Politic?

This is a blog dedicated to a personal interpretation of political news of the day. I attempt to be as knowledgeable as possible before commenting and committing my thoughts to a day's communication.

Friday, May 30, 2014

An Unspeakable Atrocity

"Boys will be boys. They make mistakes." 
"[The Samajwadi Party is opposed to the law calling for gang rapists to be executed]"
Mulayam Singh Yadav, head Uttar Pradesh state governing Samajwadi Party
Watch this video
New Delhi protest, CNN
It does seem like a dreadfully harsh sentence. Particularly for boys. But in India there is a culture of rape, one that the sternest laws appear incapable of turning around. Much like the Indian caste system in the Hindu faith that believes in lower and higher castes, the former in thrall to the latter. And though India has long since declared that the traditional oppression of its Dalit lower caste be outlawed, the Dalit remain mired in poverty, shunned by the higher classes, held in universal contempt.

And it was two young Dalit girls, cousins, aged 14 and 15 whose bodies were discovered hanging from a mango tree in Katra village in Utter Pradesh on Wednesday. The girls had been gang-raped, strangled, then their bodies hanged from the tree. One might imagine that the perpetrators would be aware of the horror their act would elicit from the villagers. Might they have been so certain that there would be no penalty for their barbaric act that they could boast of the atrocity by hanging the girls in full public view?

In India fifty percent of the population has no access to toilets.
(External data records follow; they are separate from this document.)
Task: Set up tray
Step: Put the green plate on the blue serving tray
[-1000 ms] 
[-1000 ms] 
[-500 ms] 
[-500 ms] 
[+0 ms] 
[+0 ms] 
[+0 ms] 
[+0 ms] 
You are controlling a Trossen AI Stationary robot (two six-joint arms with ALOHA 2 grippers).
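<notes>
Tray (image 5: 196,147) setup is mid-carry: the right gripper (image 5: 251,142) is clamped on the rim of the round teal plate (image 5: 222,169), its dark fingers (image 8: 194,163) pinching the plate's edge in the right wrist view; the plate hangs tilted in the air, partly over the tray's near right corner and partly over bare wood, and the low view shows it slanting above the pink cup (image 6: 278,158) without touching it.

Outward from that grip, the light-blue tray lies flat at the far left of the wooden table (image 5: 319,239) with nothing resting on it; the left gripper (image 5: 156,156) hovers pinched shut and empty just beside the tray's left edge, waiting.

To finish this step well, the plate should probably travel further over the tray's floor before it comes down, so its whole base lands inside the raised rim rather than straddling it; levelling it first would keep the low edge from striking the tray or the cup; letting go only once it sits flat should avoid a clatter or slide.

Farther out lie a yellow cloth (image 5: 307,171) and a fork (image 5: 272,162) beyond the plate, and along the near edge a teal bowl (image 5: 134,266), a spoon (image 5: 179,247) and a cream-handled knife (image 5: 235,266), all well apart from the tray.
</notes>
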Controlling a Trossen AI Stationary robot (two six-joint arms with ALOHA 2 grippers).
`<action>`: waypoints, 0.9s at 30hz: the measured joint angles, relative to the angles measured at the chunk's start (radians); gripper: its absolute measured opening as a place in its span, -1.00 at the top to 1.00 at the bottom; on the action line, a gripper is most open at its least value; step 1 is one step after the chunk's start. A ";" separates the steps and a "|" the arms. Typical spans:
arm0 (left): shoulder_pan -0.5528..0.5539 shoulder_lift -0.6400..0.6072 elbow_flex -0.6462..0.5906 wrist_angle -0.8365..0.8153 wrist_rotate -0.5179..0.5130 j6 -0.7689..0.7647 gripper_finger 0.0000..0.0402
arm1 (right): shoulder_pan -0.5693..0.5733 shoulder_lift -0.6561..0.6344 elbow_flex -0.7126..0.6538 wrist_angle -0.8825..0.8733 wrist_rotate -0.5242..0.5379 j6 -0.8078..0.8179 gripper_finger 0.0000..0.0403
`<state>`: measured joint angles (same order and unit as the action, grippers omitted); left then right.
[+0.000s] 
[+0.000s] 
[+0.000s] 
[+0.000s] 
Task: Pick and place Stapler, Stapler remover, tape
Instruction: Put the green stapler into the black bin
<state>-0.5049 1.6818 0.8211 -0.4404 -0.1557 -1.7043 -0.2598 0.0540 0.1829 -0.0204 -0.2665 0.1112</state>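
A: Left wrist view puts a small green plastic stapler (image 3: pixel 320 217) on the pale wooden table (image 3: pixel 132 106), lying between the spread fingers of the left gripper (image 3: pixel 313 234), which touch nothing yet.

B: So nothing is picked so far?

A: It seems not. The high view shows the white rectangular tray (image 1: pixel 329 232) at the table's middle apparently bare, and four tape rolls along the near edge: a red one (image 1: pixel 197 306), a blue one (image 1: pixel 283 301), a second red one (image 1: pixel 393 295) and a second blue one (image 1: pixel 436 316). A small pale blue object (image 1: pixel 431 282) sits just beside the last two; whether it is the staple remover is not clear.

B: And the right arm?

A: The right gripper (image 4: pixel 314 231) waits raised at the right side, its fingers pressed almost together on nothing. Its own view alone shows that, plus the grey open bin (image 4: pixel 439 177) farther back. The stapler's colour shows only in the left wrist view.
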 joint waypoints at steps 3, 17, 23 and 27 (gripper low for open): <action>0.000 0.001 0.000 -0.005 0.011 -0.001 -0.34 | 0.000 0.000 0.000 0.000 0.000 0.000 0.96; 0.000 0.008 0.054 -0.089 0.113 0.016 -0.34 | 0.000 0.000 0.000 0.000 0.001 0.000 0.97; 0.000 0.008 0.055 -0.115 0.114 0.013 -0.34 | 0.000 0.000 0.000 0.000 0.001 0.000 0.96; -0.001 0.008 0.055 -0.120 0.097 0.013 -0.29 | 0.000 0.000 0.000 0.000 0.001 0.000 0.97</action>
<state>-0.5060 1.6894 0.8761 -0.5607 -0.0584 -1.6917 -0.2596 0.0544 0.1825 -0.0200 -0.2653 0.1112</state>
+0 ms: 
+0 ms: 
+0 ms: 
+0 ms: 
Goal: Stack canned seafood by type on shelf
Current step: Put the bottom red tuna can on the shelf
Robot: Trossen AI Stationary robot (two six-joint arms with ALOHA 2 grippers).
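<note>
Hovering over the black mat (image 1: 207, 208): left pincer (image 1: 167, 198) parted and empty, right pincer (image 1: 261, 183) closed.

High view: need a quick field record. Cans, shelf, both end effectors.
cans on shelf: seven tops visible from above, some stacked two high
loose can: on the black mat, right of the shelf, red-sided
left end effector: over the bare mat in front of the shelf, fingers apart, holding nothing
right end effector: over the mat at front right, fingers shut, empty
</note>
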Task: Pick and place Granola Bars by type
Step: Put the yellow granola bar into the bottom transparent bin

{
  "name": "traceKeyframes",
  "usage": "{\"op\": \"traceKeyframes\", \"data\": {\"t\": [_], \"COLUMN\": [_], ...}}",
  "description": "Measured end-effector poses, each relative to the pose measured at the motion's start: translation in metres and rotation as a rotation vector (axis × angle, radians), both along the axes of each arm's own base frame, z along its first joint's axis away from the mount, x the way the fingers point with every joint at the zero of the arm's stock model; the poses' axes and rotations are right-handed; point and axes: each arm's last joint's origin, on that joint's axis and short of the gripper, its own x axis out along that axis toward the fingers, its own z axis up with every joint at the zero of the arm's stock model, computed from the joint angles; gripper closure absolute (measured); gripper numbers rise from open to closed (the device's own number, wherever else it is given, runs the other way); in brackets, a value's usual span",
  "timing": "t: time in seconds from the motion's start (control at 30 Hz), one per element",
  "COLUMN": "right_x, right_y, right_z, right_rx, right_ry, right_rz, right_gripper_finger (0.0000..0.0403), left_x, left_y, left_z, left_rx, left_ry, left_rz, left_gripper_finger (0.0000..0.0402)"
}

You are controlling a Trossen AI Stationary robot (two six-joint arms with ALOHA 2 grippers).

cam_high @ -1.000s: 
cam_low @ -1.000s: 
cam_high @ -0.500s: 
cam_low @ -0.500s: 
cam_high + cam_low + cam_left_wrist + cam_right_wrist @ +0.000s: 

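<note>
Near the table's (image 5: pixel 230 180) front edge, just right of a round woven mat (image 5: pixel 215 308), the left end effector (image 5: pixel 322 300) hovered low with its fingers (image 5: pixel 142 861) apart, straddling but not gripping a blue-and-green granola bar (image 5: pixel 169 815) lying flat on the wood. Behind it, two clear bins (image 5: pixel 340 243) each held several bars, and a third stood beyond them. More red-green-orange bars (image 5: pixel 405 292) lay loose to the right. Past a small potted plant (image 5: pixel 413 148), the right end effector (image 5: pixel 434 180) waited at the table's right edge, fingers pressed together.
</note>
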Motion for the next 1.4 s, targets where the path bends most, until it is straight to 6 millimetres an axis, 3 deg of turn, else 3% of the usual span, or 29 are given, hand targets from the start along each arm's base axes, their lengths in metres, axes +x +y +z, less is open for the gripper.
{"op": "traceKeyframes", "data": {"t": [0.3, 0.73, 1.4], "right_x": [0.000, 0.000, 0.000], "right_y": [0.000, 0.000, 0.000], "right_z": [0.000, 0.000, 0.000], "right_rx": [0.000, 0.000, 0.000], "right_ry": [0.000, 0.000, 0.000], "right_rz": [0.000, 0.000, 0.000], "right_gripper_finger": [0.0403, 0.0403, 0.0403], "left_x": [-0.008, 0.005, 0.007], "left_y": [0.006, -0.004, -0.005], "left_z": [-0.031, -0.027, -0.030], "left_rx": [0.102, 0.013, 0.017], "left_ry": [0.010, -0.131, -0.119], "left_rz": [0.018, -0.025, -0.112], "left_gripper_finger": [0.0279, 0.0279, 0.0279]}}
People exit their homes to defecate and to urinate in the out-of-doors; railway tracks, open fields, forests, wherever they can manage to evacuate the waste their bodies produce. Public and personal hygiene is difficult to maintain when not even group facilities are available for the use of the public, at a close range to where they live. Other than to venture forth, as the girls did, doubtless together for company.

UP gang-rape
Two girls, cousins, 14 and 15 are seen hanging from a tree Katra village in Uttar Pradesh state, India, 28 May 2014, in still taken from Reuters video

It was said that they had been abducted from the field where they had gone to relieve themselves. In the full sight of others engaged in the same activity. Brutally bold, uncaring. But boys will be boys. And in this particular instance, some of the boys, said to number seven in total, were police officers. The unspeakable vile atrocity of men abducting, defiling and murdering children has left their community and the international community as well, aghast with disbelief.

For these barbarians without souls the death penalty seems rather appropriate. The villagers accused the chief of police at the local station of having ignored the concern expressed by the father of one of the girls when they hadn't returned. When the girls' bodies had been discovered, villagers gathered around the tree, refusing to disperse or to permit the bodies to be taken down until the suspects had been arrested.

Two of the four men so far arrested are police officers. Although the girls were from the "untouchables", that didn't mean they would be left untouched; it meant that in Indian tradition, they were of such a low status that it hardly mattered what became of them; Dalits are thought to be easy prey for predators. In India the protection of women from the predatory drive of men without conscience must overturn a long tradition of discriminatory and violent oppression.

The men accused of this despicable crime come from the influential Yadav upper caste. Brothers Pappu and Awadhesh Yadav considered the instigators, were arrested. Constables Chhatrapal Yadav and Sarvesh Yadav were fired from the jobs. Four others, Urvesh Yadav, policeman Chhatrapal Yadav and two persons unidentified remain at large.

The father of one of the young girls claims that when he went to the police station to ask that Yadav's house be searched, the constables "took the side of the culprits".

Had they reacted in a timely manner, the father says, the girls might have been saved.